How to complete this task - List each line of the data that holds the string "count".
*** Task material ***
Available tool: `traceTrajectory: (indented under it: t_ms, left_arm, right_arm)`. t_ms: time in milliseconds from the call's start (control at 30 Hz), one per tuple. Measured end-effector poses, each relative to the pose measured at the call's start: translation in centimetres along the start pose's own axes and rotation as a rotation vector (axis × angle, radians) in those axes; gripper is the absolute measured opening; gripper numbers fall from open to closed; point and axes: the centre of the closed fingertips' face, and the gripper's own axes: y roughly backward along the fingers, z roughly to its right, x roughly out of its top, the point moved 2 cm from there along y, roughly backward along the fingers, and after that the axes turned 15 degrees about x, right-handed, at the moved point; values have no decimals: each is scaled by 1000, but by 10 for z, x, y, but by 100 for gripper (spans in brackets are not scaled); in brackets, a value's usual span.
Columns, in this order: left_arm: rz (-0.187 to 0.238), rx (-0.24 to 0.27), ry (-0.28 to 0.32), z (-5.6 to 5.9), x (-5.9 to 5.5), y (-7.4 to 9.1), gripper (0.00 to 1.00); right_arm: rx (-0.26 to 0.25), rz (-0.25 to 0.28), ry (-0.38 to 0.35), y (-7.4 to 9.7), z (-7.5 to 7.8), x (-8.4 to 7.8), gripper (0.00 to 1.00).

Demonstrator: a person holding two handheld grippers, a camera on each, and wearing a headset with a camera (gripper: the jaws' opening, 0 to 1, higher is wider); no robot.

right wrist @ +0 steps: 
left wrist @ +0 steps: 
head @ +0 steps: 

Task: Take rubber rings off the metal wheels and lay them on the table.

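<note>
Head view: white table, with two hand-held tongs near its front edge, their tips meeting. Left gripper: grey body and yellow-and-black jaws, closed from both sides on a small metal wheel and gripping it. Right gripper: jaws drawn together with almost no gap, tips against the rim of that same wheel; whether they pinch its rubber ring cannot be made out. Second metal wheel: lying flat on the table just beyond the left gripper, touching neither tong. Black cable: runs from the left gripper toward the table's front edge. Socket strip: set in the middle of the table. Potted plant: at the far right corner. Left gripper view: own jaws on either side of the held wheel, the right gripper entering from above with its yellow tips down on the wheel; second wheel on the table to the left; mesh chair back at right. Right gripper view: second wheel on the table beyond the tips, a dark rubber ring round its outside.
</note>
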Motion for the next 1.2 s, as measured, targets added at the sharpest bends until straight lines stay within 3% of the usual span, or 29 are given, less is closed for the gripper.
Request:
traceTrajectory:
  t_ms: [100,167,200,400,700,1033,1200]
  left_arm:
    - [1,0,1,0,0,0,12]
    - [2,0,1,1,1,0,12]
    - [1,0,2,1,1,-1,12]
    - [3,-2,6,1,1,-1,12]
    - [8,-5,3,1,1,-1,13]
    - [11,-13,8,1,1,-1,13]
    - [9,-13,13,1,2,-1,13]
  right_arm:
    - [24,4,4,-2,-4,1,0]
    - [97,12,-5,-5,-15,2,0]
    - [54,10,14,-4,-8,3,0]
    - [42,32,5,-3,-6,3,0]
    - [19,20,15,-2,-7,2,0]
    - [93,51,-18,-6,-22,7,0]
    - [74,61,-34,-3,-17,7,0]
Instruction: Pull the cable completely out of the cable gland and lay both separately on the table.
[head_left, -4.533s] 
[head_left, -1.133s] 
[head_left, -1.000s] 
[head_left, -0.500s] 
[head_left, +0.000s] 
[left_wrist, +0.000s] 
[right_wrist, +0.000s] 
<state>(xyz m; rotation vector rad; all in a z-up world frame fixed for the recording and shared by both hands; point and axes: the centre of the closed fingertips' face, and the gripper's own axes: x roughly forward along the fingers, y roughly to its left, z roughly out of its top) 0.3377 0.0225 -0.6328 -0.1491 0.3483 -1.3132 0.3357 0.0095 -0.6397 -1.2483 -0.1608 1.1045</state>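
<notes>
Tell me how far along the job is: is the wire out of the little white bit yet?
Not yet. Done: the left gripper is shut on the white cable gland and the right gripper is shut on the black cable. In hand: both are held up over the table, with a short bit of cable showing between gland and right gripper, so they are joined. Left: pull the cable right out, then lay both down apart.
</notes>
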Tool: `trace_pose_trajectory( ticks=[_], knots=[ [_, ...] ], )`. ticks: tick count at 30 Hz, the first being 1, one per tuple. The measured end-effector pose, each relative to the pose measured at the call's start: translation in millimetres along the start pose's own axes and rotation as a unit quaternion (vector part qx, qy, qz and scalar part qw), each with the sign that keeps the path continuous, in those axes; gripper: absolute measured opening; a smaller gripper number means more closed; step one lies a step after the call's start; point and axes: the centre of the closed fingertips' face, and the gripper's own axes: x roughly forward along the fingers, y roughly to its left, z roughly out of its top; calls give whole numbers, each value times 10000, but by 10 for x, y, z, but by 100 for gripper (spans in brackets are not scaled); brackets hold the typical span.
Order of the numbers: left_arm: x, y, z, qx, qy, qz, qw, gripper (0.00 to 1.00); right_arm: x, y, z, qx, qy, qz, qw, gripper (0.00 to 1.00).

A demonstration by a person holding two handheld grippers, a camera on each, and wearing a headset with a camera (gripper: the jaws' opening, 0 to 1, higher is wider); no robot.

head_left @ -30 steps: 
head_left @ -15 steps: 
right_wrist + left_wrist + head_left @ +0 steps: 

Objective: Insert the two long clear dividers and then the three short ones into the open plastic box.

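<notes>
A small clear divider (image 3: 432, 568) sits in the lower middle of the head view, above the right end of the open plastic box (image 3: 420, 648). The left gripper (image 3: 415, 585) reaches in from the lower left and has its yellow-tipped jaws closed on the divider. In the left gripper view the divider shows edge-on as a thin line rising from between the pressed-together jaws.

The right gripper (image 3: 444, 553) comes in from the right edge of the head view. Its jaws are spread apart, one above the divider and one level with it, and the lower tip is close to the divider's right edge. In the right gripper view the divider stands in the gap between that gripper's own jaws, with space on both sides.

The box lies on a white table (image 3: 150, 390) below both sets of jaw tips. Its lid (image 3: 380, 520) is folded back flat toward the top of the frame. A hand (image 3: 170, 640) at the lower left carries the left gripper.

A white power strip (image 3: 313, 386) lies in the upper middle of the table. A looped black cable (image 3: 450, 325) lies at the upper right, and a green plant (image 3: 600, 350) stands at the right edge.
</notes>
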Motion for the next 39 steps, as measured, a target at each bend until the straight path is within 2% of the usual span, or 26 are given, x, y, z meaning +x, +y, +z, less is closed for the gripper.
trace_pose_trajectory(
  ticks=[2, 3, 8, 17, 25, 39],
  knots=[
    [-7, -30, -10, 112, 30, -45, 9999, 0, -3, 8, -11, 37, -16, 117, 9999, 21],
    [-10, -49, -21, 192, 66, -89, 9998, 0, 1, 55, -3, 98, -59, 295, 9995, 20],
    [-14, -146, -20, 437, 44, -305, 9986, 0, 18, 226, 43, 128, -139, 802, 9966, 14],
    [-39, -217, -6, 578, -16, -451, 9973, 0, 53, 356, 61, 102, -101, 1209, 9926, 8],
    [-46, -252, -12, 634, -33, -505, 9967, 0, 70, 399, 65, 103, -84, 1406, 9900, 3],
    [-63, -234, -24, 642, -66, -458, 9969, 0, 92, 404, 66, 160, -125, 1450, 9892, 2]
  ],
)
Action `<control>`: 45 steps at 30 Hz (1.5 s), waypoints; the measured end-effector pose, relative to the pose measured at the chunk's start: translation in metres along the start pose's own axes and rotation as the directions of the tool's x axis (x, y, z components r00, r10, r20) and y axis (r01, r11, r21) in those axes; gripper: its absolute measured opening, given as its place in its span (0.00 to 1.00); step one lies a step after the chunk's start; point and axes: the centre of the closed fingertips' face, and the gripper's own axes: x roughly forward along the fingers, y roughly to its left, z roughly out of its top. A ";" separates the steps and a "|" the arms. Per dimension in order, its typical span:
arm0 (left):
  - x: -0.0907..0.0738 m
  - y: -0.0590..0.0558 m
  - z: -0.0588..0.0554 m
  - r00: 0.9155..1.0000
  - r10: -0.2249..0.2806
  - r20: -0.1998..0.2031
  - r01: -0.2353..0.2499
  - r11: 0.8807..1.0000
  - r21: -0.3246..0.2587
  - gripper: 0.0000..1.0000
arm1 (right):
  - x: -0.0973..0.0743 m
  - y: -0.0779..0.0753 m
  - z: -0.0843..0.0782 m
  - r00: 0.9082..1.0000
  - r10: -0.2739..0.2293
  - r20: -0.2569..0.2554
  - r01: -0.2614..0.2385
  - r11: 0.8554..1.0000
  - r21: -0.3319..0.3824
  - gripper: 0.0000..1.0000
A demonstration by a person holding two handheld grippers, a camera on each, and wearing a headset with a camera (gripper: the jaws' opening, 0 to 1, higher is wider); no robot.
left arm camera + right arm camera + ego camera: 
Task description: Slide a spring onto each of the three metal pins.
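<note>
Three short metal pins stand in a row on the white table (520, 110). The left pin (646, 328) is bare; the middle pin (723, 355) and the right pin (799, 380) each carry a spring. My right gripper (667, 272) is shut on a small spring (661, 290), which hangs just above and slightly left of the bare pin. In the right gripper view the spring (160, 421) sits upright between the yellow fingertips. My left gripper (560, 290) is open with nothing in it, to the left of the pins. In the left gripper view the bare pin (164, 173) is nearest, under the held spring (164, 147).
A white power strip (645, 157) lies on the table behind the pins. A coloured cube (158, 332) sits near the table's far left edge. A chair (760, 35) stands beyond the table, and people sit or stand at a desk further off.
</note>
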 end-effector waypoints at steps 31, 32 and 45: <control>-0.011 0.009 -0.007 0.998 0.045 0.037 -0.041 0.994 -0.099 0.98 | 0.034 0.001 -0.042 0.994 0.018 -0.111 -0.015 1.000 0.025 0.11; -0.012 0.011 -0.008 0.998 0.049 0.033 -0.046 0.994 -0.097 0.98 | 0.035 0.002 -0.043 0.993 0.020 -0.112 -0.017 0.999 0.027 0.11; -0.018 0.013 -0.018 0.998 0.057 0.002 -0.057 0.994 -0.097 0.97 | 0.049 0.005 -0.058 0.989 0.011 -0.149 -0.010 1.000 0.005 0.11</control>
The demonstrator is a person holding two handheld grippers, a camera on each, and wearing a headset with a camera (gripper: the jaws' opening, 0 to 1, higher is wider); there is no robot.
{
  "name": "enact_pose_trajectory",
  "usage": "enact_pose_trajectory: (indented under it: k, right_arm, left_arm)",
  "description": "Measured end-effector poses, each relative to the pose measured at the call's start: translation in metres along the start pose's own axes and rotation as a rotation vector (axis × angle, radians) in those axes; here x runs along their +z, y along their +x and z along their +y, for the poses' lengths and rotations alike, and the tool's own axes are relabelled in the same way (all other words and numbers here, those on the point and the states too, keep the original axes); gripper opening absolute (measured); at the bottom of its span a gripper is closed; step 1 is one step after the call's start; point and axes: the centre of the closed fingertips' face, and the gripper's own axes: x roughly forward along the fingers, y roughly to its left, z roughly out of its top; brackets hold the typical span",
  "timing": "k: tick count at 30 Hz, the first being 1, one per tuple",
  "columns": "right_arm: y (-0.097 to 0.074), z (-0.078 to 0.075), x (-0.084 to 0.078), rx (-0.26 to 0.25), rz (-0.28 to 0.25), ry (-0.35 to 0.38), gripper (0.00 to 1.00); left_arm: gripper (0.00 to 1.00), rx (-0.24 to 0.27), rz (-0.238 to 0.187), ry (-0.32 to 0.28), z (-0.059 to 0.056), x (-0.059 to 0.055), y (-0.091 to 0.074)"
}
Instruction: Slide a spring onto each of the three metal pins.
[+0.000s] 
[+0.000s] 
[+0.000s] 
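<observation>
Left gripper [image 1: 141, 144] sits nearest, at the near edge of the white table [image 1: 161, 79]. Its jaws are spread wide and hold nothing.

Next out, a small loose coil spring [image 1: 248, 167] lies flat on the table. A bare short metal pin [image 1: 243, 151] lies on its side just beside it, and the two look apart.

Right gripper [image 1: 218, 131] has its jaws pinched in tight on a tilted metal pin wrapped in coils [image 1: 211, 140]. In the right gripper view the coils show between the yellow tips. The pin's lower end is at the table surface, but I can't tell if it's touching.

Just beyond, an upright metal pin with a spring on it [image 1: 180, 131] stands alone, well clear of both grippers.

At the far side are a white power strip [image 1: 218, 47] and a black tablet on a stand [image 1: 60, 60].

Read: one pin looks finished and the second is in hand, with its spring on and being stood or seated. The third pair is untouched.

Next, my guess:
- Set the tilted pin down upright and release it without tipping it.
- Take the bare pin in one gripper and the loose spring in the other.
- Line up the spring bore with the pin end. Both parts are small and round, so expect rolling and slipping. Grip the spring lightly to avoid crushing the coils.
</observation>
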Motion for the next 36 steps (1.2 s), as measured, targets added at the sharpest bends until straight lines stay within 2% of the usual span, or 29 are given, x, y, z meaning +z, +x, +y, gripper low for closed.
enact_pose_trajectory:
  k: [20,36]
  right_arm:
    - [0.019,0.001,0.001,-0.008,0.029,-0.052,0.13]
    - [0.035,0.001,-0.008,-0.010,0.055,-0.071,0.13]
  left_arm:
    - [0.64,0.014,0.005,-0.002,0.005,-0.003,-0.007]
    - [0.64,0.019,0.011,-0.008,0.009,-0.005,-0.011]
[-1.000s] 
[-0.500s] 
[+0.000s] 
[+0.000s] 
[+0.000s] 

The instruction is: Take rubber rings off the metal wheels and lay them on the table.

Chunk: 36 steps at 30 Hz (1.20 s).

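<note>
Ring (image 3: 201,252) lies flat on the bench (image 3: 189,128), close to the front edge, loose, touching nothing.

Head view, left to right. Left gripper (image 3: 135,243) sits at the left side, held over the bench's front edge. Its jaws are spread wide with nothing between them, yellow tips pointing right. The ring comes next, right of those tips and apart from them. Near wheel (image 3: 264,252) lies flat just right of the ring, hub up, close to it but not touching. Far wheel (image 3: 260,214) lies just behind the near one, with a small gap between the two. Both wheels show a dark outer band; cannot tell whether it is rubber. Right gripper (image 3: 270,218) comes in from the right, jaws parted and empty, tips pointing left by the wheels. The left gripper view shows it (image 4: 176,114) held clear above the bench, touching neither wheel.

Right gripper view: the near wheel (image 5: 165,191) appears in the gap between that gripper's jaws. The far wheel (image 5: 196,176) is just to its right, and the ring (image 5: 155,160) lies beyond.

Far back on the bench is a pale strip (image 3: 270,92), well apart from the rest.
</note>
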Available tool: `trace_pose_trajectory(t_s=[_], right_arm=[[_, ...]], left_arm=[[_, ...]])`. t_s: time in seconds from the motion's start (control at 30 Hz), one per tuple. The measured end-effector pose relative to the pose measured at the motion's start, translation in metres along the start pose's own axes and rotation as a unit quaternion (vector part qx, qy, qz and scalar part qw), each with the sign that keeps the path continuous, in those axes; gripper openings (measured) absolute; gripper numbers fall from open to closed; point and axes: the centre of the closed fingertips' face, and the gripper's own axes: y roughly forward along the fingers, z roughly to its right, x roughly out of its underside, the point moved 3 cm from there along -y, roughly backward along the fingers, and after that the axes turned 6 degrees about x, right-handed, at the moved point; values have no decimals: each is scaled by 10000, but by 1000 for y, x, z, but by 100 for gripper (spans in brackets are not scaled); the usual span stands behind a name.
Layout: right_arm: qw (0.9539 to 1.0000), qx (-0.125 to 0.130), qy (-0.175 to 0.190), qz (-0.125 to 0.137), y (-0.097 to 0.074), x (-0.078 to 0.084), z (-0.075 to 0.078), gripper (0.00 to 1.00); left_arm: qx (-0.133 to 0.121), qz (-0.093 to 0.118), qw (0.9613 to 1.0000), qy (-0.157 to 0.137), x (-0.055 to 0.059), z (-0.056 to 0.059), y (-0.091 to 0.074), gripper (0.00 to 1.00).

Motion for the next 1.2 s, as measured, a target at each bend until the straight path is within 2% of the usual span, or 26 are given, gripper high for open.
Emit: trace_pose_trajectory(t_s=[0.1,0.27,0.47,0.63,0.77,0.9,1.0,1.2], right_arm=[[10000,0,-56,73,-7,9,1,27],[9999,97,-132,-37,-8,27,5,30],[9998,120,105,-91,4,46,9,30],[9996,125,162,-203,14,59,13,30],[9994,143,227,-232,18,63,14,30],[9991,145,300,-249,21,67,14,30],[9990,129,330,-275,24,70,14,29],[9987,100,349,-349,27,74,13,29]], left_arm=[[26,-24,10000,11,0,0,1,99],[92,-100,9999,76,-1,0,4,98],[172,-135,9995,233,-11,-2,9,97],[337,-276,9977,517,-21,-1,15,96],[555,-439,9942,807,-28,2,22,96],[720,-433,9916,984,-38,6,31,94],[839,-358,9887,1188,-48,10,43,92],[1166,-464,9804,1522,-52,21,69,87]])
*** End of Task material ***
Answer box -
Tool: `trace_pose_trajectory( ticks=[_], knots=[ [_, ...] ], )`. ticks: tick count at 30 Hz, the first being 1, one per tuple. The measured end-effector pose, each relative to the pose measured at the call's start: translation in millimetres along the start pose's own axes and rotation as a unit quaternion (vector part qx, qy, qz and scalar part qw), each with the sign that keeps the path continuous, in those axes; gripper: absolute measured opening; a smaller gripper number means more closed; step one lies a step after the call's start; point and axes: the centre of the closed fingertips' face, and the gripper's own axes: x roughly forward along the fingers, y roughly to its left, z roughly out of its top; calls give whole numbers, each value times 10000, but by 10 for x, y, z, but by 100 for gripper (spans in brackets are not scaled); brackets hold the typical span.
  "timing": "k: tick count at 30 Hz, the first being 1, one per tuple",

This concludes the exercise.